National Poetry Month–Guest Poet 5: Salty Current


I have always loved the writing of the person I only know as SC, or Salty Current. Intelligent, emotional, well-crafted in prose and in poetry, her writing is always worth the reading (and always far more poetic than mine; I am far too chained to rhyme and meter, and SC is one of the few who makes me regret that). So I’ll direct you here, to a recent poem she quite incorrectly predicted I would hate. And then I’ll cheat a bit, and quote a separate poem, linked at the above, also written for National Poetry Week, and which I just absolutely love:

Three Dead Animals

The bullfighter, writer, and sportsman Ignacio Sánchez Mejías died
poetically
the morning of 13 August, 1934.

The bull Granadino died
obscurely
around that time.

The poet Federico García Lorca died
ritually
in the same era.

Comments

  1. says

    I’m glad the bull is included.
    I feel only limited sympathy for someone who’s life’s work was torturing animals to death.
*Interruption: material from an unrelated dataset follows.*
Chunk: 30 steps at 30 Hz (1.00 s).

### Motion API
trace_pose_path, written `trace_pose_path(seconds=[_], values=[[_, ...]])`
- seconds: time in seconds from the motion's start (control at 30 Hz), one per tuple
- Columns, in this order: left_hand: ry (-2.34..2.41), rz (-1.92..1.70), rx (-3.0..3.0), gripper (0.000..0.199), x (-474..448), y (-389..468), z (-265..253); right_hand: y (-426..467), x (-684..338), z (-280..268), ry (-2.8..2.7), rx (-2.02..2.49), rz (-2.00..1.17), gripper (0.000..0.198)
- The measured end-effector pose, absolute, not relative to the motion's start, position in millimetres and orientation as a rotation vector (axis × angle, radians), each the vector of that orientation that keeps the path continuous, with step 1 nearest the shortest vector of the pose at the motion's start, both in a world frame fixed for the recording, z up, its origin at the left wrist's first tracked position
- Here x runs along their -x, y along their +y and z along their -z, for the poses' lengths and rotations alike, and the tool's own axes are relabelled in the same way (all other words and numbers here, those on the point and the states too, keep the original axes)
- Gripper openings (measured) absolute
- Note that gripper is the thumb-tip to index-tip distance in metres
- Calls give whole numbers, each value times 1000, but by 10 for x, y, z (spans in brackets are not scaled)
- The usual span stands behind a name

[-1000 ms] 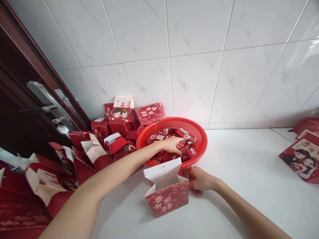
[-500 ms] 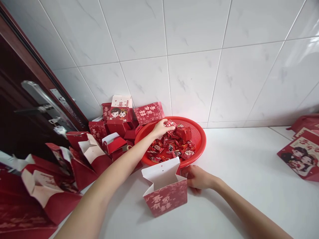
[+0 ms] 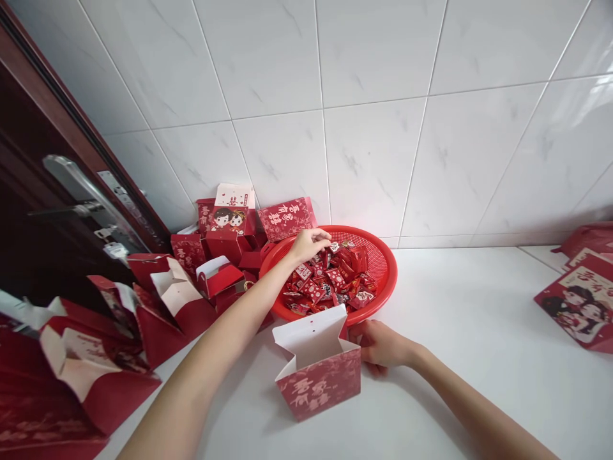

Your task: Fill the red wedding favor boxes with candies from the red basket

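My left hand (image 3: 310, 245) hovers over the left part of a red plastic basket (image 3: 387, 268), fingers loosely bent and apart, holding nothing that I can see. Below it, red-wrapped candies (image 3: 335, 277) lie heaped in the basket, some in dotted wrappers. In front of the basket stands a red paper candy box (image 3: 320, 388) with its top flaps up; what lies inside it is hidden. My right hand (image 3: 380, 345) grips this box at its right side, fingers curled, partly behind it.
Many open red boxes (image 3: 177, 291) crowd the left side beside a dark door (image 3: 29, 185) with a metal handle. A flat-lying box (image 3: 287, 218) leans at the tiled wall behind. On the right stands a printed box (image 3: 579, 306) on the white countertop (image 3: 454, 300).
My left hand has let go of several candies in dotted wrappers, which now lie on the heap in the basket. My right hand and the box have stayed put.
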<state>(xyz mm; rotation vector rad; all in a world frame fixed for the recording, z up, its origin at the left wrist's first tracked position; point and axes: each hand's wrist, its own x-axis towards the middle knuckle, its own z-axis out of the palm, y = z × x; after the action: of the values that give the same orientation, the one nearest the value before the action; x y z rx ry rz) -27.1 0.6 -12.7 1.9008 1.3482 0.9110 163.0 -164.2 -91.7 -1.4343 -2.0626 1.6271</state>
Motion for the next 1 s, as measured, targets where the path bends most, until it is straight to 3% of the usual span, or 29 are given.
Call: trace_pose_path(seconds=[0.23,0.5,0.6,0.73,1.0], values=[[954,-265,-2272,22,222,-175,152,-1635,-1641,942,-2033,1408,-1662,6],[778,212,-2604,66,44,-352,235,-1626,-1651,959,-2026,1388,-1670,7],[786,333,-2699,73,-3,-400,253,-1625,-1651,962,-2035,1369,-1662,6],[768,352,-2750,66,-28,-411,282,-1629,-1649,957,-2050,1366,-1641,5],[768,351,-2760,30,-46,-406,275,-1639,-1637,951,-2015,1372,-1647,7]])
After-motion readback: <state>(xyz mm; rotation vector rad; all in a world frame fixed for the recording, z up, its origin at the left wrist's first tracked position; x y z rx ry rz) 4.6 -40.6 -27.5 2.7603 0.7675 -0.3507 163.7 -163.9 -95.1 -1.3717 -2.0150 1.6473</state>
But the slow tolling of “A las cinco dela tarde” has remained with me. Should dig out that book of ’27 poets…

  2. Trebuchet says

    It’s taken me a whole day to realize, I think, why “Salty Current” sounded familiar: The Mermaid in the Hudson. Is that right? It looks like the whole book is no longer on line, which ruins my plans to go re-read it. Guess I should buy the dead-tree version!

  3. allan says

    Delft, limited sympathy? No sympathy here. I’m always pleased to see a good goring in the bullring. At least the Catalans have banned this medieval barbarity.